# Top Services Per Provider

> Within each cloud, two services rise above the rest.

Canonical URL: <https://datadriven.io/problems/top_services_per_provider>

Domain: SQL · Difficulty: medium · Seniority: L6

## Problem

The FinOps team needs to see the top 2 highest-spending services within each cloud provider. For each result row, include the provider, service name, and total spend. If two services tie on spend within a provider, include both.

## Worked solution and explanation

### Why this problem exists in real interviews

This is a classic partitioned top-N problem.

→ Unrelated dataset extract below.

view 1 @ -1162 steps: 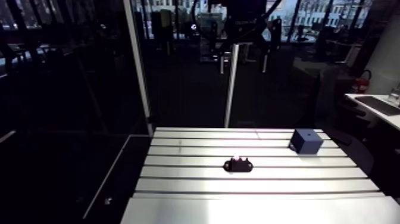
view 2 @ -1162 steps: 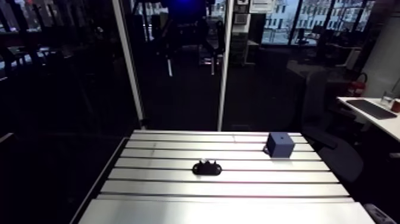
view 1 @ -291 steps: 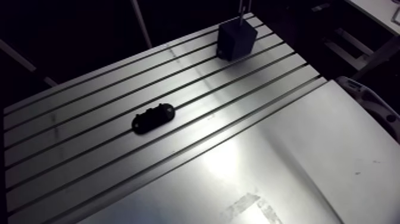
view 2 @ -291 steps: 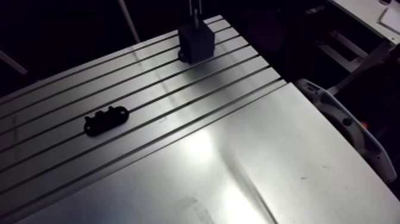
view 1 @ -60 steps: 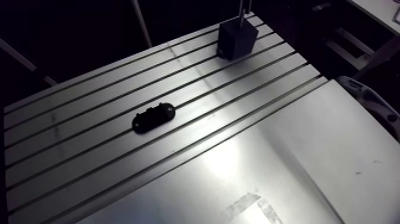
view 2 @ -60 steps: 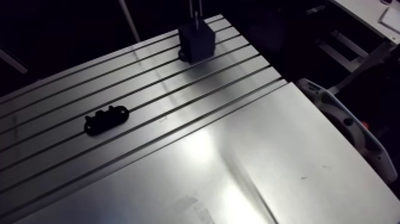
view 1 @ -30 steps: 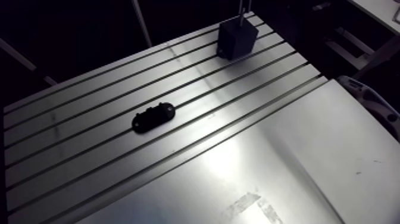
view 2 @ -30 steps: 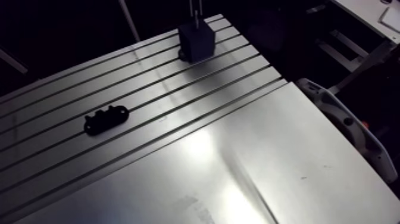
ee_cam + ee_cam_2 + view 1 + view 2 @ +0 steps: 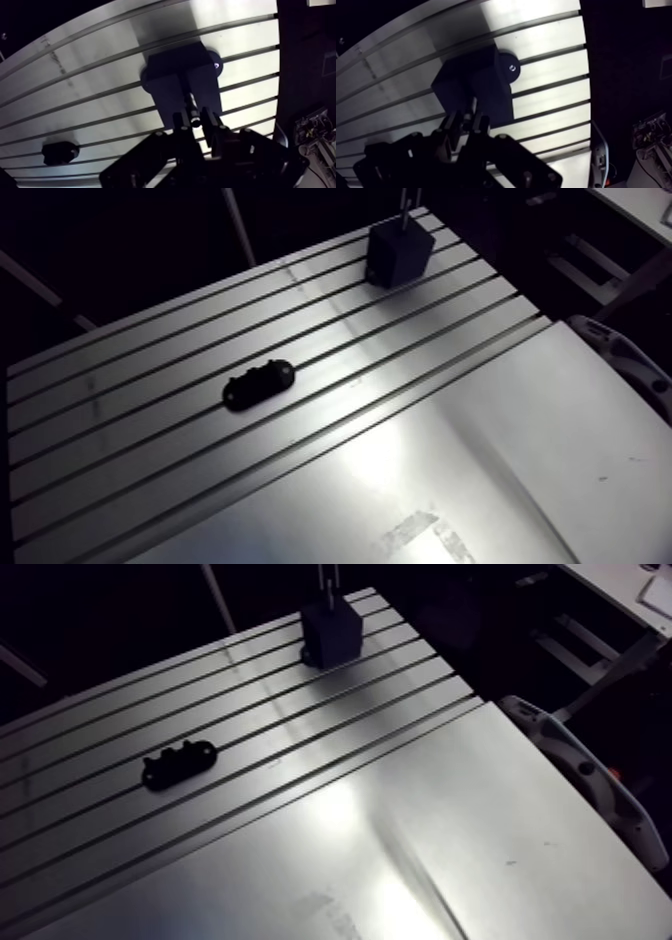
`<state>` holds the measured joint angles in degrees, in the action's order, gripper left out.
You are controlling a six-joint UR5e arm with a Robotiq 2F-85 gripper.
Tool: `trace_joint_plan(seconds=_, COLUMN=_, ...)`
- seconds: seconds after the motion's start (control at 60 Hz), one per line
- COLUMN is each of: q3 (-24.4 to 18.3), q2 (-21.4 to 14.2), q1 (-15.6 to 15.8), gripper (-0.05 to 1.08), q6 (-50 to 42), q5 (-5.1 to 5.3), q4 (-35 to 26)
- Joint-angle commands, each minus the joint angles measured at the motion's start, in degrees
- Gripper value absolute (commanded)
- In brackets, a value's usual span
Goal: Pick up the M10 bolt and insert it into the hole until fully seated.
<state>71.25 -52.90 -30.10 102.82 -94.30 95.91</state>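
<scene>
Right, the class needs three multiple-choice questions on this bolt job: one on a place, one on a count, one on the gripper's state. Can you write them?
1. Where is the black oval holder?
A) on the slotted table, apart from the dark block
B) on top of that block
C) hanging off the table's edge

2. How many things stand on the table?
A) four
B) two
C) six

3. What state is the gripper in?
A) open and empty
B) shut on the holder
C) shut on the M10 bolt

Answers:
1 A: the holder lies several slots away from the block.
2 B: only the block and the holder show.
3 C: the wrist view shows the bolt pinched between its fingers, over the block.
</scene>
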Motion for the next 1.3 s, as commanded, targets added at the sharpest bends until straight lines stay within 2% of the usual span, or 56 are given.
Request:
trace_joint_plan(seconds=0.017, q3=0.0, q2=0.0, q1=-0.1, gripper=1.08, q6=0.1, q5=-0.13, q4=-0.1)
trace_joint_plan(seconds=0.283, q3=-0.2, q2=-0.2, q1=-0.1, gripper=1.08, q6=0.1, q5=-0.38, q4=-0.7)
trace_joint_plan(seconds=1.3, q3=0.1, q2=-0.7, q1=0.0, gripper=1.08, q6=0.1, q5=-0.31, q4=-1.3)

Interviewers test whether you can combine `GROUP BY` with a partitioned window function and know which ranking function handles ties correctly.

> **Trick to Solving**
>
> "Top 2 within each provider" plus "include both if tied" signals a partitioned `DENSE_RANK`. The partition column is `provider`, and the ordering column is the aggregated spend.
> 
> 1. Aggregate to one row per (provider, svc_name)
> 2. Apply `DENSE_RANK() OVER (PARTITION BY provider ORDER BY total_spend DESC)`
> 3. Filter to rank `<= 2` in an outer query

---

### Break down the requirements

#### Step 1: Aggregate spend per provider and service

`GROUP BY provider, svc_name` with `SUM(amount)` collapses 15M rows to roughly 1,050 rows (3 providers x 350 services).

#### Step 2: Rank within each provider

`DENSE_RANK() OVER (PARTITION BY provider ORDER BY total_spend DESC)` ranks services independently within each provider, preserving ties.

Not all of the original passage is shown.